Orens v. Novello

OPINION OF THE COURT

Carpinello, J.

Petitioner’s license to practice medicine in New York was revoked after a hearing before a Hearing Committee of respondent State Board for Professional Medical Conduct. The penalty of revocation was affirmed after review of the Hearing Committee’s determination by the Administrative Review Board for Professional Medical Conduct. In this CPLR article 78 proceeding to annul the determination, petitioner contends, inter alia, that the three-member Hearing Committee, which consisted of two physicians and a physician’s assistant, did not include a “lay person” as required by Public Health Law § 230 (6).1 Respondents contend that the lay person requirement can be satisfied by the inclusion of any person who is not a physician and urges that this interpretation of the statutory provision be given deference by this Court.
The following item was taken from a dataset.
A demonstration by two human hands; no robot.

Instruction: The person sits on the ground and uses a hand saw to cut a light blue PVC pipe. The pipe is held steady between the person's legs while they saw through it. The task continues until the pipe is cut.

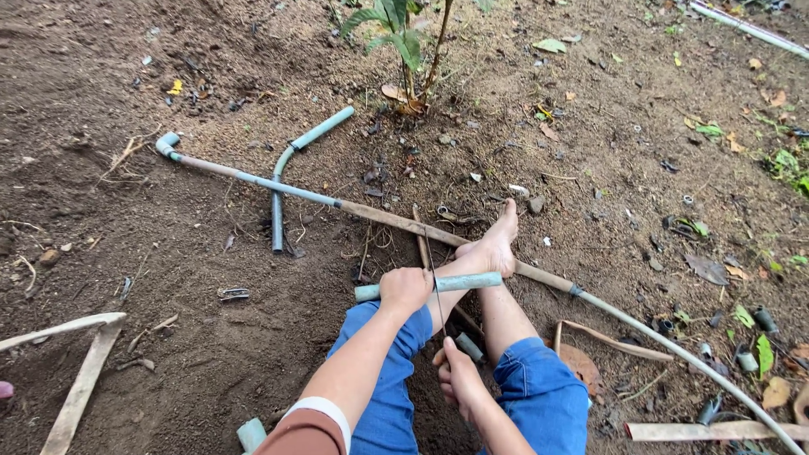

“Where the interpretation of a statute or its application involves knowledge and understanding of underlying operational practices or entails an evaluation of factual data and inferences to be drawn therefrom, the courts regularly defer to the governmental agency charged with the responsibility for administration of the statute. * * * Where, however, the question is one of pure statutory reading and analysis, dependent only on accurate apprehension of legislative intent, there is little basis to rely on any special competence or expertise of the administrative agency” (Kurcsics v Merchants Mut. Ins. Co., 49 NY2d 451, 459 [citations omitted]).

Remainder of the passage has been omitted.